Je voudrais simplement te dire combien je suis malheureux de vivre ce que nous subissons dans notre pays, alors que nous avons faits tant d'efforts et de sacrifices pour instaurer le multipartisme, élire Gbagbo et nous opposer à la rebellion...

Mais lorsque j'observe Gbagbo, il me vient à l'esprit l'histoire d'un "chef des terres", comme nous le disons chez nous, en fait un roi, lors d'une réunion de campagne. Ce chef avait été convié à une réunion des chefs pendant la campagne éléctorale pour l'élection du député de la colonie Côte d'Ivoire au parlement francais. C'était Houphouet Boigny, le candidat, qui avait invité à cette rencontre de campagne.
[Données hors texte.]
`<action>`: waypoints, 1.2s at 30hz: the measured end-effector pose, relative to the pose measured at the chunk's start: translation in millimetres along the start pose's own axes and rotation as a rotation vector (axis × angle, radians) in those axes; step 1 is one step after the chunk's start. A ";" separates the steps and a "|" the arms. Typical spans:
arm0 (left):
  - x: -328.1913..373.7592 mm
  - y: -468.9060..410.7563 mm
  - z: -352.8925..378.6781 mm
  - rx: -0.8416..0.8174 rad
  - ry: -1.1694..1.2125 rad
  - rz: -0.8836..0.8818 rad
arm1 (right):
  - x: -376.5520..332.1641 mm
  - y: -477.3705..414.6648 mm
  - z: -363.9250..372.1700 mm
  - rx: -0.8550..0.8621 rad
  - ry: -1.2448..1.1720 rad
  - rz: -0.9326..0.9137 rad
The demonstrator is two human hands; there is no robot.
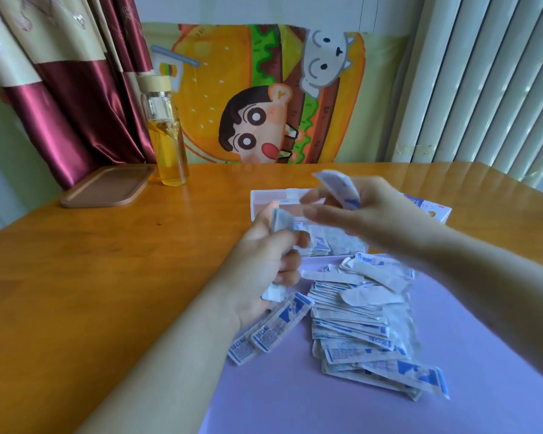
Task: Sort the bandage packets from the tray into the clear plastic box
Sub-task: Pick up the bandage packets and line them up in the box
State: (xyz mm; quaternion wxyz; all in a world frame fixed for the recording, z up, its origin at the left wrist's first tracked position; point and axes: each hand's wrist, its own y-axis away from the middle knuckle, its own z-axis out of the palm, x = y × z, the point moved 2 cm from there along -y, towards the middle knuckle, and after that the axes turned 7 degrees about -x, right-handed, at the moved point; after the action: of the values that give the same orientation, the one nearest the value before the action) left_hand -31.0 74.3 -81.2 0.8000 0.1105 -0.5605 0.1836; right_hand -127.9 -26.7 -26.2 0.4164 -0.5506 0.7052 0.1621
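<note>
Looks down across a wooden table at two bare hands working over a lilac tray. Grips a small bundle of bandage packets in the left hand, fingers curled round it, probably to square the stack before stowing. Stands that bundle roughly upright, ends poking out above and below the fist. Pinches a single packet in the right hand, raised above the clear plastic box at the tray's far edge, seemingly ready to join the bundle or drop in. Shows this packet bent and blurred, long axis slanting down to the right. Holds the hands close together, not touching. Leaves most of the work ahead, judging by the loose heap on the tray, mostly lying with long axes left to right. Includes two packets by the left wrist, angled from near left to far right. Reveals some packets already flat inside the box.
</note>
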 end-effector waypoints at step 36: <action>9.5 -186.6 15.4 -0.118 -0.747 -0.578 | 105.0 -113.9 -88.6 -0.073 0.601 0.328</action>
State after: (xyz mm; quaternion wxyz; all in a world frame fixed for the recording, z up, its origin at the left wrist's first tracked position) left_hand 36.6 -99.4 -61.6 0.5669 0.2747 -0.7655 -0.1313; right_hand -65.2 -193.8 -27.2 0.1387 -0.4676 0.8691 0.0824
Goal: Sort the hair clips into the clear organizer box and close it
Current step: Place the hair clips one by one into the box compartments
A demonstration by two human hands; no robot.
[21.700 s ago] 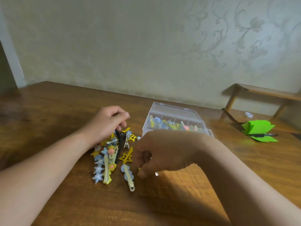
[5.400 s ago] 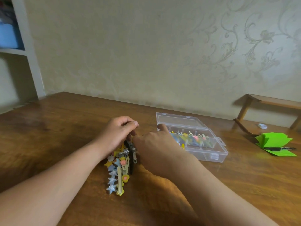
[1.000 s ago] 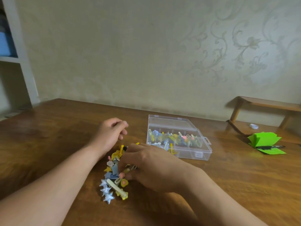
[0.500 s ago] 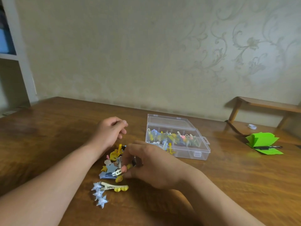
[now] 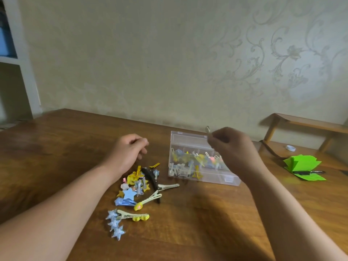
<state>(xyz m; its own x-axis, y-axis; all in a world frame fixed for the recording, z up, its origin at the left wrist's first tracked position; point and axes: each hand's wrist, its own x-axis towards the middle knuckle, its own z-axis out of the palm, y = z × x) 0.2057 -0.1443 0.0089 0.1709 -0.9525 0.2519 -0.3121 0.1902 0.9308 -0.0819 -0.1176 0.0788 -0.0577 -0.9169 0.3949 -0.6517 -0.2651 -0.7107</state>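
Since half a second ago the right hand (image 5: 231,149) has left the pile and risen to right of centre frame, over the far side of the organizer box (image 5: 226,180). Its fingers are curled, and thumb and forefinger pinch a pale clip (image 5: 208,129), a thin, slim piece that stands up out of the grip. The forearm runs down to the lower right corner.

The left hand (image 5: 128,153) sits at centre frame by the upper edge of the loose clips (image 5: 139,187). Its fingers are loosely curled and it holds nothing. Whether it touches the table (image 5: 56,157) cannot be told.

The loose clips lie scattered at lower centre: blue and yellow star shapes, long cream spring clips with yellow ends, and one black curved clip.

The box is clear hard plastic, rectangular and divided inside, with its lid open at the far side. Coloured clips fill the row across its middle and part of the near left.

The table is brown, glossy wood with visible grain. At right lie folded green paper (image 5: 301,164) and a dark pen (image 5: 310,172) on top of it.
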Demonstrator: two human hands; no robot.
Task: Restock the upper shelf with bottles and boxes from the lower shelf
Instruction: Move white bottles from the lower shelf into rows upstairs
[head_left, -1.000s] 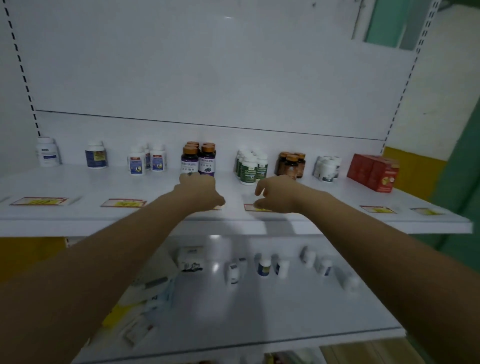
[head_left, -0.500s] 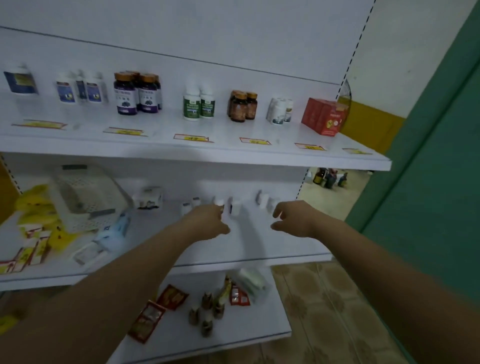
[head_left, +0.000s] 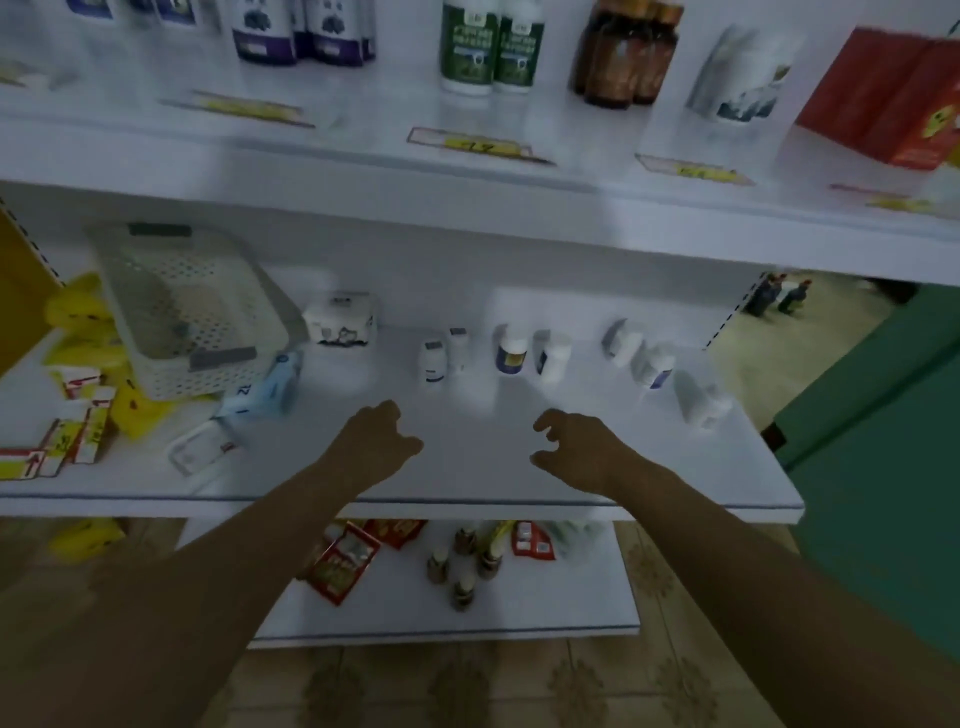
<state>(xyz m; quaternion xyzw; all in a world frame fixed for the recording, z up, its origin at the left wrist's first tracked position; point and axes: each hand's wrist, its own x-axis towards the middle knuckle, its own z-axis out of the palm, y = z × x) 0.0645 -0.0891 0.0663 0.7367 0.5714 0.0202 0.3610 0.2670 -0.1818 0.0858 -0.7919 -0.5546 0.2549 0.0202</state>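
in the head view, both hands hover over the bare front of the lower shelf (head_left: 467, 475), and both are empty: the left hand (head_left: 376, 441) has its fingers loosely curled round nothing, and the right hand (head_left: 576, 447) is spread in a half-open claw. the stock to be moved stands farther back, at about twelve o'clock from the hands: a small white bottle (head_left: 432, 361), a blue-labelled bottle (head_left: 510, 349) with a white one (head_left: 553, 356) just beside it, and a looser cluster (head_left: 652, 366) at two o'clock of the right hand. the bottles stand close together, so a reach with both hands at once could knock a neighbour over, and a round one might roll toward the shelf's open right end. the upper shelf (head_left: 363, 166) overhangs at twelve o'clock, so a lift straight up risks clipping its front edge. up there the green-labelled bottles (head_left: 488, 47) and the red box (head_left: 883, 98) leave narrow gaps, so a careless set-down could topple a row. blur hides the labels.
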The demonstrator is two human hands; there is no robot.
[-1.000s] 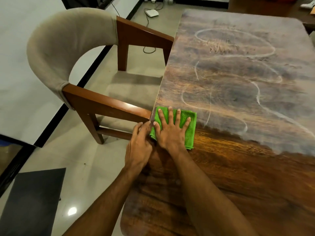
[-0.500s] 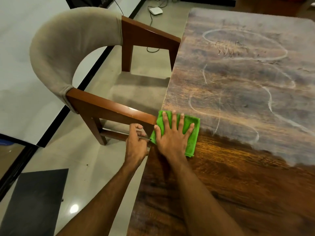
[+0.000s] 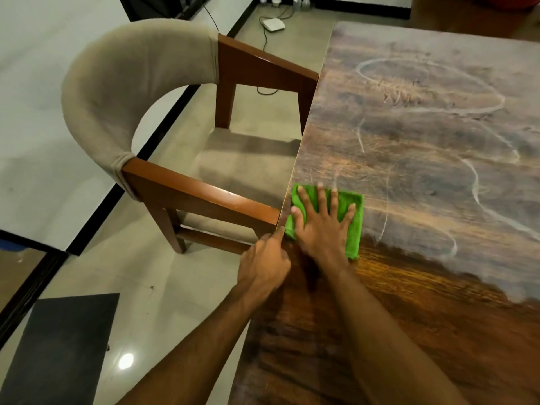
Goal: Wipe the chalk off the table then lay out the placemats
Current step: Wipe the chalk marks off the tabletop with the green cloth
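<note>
Dim warm light, floor glare, wide-angle edge warp

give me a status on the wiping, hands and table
Right hand flat, open, pressing green cloth at wooden table edge. Left hand curled at the rim. Chalk loops remain ahead; no placemats seen. Wooden armchair abuts the edge.

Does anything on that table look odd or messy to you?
Yes: white chalk loops and a dusty grey haze cover the far part of the table, while the near part is clean dark wood. The right hand presses a green cloth flat at that boundary. Nothing looks spilled or broken.
</note>
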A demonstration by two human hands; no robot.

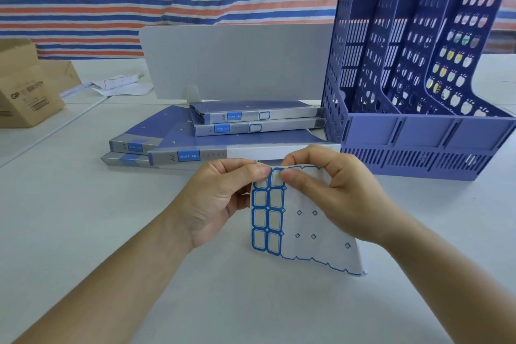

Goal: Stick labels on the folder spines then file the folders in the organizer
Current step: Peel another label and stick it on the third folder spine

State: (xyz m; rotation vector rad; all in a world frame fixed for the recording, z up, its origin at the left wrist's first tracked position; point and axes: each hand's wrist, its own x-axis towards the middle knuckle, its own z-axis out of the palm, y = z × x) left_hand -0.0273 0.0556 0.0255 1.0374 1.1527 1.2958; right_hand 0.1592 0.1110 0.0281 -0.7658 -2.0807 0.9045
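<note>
Both hands pinch the label sheet (282,220)'s top edge, left hand (223,198) and right hand (332,190); the unlabelled folder spine (243,154) lies crosswise just beyond, nearer your right.

Both hands held a label sheet (290,220) above the white desk (83,218). The left hand (220,198) gripped its upper left edge, while the right hand (329,190) pinched a blue-bordered label (277,177) at the top. Behind lay five blue lever-file folders (223,131), two bearing labels on their spines, just beside an empty blue organizer (418,86).
</note>
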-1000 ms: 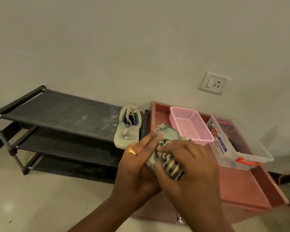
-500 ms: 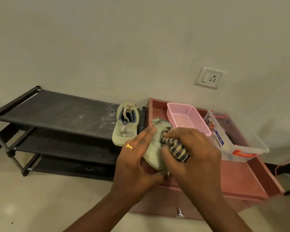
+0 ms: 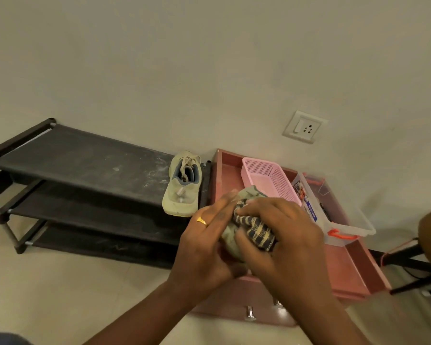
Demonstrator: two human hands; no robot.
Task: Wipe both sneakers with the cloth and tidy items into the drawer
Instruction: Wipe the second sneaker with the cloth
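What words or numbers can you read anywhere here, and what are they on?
Clear plastic box: its sticker has white letters on a blue strip, too small and tilted to read.
Same sticker, upper part: a small picture, no words that can be read.
Wall socket: no words or numbers show.
Sneaker on the rack, pink basket, striped cloth, drawer: no text shows.

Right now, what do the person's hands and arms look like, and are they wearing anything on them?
Both hands are bare, with no gloves. The left hand wears a gold ring on one finger; the right hand shows no jewellery. Both forearms are uncovered as far as the picture reaches: no sleeves, watch or bracelet can be seen.
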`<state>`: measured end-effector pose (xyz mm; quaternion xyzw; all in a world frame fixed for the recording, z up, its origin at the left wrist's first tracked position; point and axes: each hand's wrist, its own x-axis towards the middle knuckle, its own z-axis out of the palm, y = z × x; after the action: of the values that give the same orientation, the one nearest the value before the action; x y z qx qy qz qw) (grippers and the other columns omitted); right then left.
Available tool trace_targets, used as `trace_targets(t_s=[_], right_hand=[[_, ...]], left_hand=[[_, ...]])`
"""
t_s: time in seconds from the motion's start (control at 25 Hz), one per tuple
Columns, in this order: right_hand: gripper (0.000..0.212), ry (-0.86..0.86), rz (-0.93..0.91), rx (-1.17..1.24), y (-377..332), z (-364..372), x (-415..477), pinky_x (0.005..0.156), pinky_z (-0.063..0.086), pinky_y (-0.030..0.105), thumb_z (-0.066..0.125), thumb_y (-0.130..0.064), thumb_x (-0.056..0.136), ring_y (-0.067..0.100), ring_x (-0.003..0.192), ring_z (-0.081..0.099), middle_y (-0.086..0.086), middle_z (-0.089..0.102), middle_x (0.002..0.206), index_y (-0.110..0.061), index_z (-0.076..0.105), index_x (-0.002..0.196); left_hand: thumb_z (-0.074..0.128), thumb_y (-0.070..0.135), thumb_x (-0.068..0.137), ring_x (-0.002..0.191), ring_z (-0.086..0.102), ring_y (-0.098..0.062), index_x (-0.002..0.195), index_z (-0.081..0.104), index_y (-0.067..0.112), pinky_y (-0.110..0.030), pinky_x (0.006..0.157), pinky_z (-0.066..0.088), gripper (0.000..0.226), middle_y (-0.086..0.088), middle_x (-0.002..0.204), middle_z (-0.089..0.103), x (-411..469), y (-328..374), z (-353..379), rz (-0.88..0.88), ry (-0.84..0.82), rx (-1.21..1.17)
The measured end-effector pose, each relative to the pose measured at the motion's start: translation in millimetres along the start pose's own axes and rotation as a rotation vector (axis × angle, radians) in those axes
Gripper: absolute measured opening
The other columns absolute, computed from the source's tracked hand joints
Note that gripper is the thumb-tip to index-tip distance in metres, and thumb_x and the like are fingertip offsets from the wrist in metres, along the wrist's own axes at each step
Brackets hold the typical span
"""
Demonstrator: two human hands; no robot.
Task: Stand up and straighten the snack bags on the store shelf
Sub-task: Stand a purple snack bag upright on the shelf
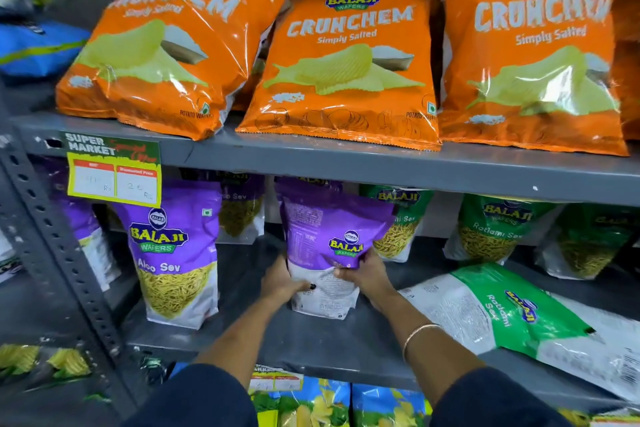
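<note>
1. One purple snack bag [330,243] is held upright on the middle shelf [346,340], its printed back panel turned mostly outward.
2. The bag is grasped from both sides: the left hand [282,282] is closed on its lower left edge and the right hand [363,270] on its lower right edge.
3. A thin bangle [417,334] is worn on the right wrist.
4. One purple Aloo Sev bag [175,253] is seen standing upright to the left of the held bag, apart from it.
5. One green bag [519,319] is seen lying flat on the same shelf, to the right of the hands.
6. At least three green bags are counted standing behind it, the clearest marked Ratlami Sev [495,229].
7. Three orange Crunchem bags are counted on the upper shelf [346,156]: left [173,48], middle [346,66], right [533,55].
8. One price label [114,170] is fixed to the upper shelf's front edge, at the left.
</note>
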<state>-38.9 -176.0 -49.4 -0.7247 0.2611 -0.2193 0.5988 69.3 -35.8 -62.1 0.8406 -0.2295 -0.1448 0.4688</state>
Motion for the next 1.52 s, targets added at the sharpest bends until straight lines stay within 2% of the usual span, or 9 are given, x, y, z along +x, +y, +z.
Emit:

Arrivé sur les lieux, le "chef de terres" se renseigne sur le candidat. L'on lui indicat le jeune homme Houphouet Boigny assis à la tribune officielle. Le "chef de terres" demande: c'est de cet jeune homme qu'il s'agit? L'on lui répondit par l'affirmatif. Le "chef de terre" questionne ensuite: est-il circoncis? Son interlocuteur lui explique bienveillant: Non chef. Vous savez, chez les akans, il n'y a pas la circoncision. Le "chef de terres" très surpris et indigné s'exclame: Et c'est donc à ce jeune homme non initié, donc qui n'est nullement encore un homme, que vous voulez que nous confions le devenir de nos peuples? Lorsque l'on lui répondit par l'affirmatif, il déceda de ne plus prendre part à cette réunion, car disait-il, il ne saurait être complice de la mise en place des conditions de la souffrance et de l'asservissement de son peuple et de ce lui de toute la Côte d'Ivoire. Car disait-il, un homme, qui n'a pas connu la circoncision, donc l'initiation, ne peut valablement conduire un peuple...

Le chef de terre, quitta donc cette réunion, partit et se donna la mort deux semaines plus tard...

Merci encore une fois mon frère Ahua Jr.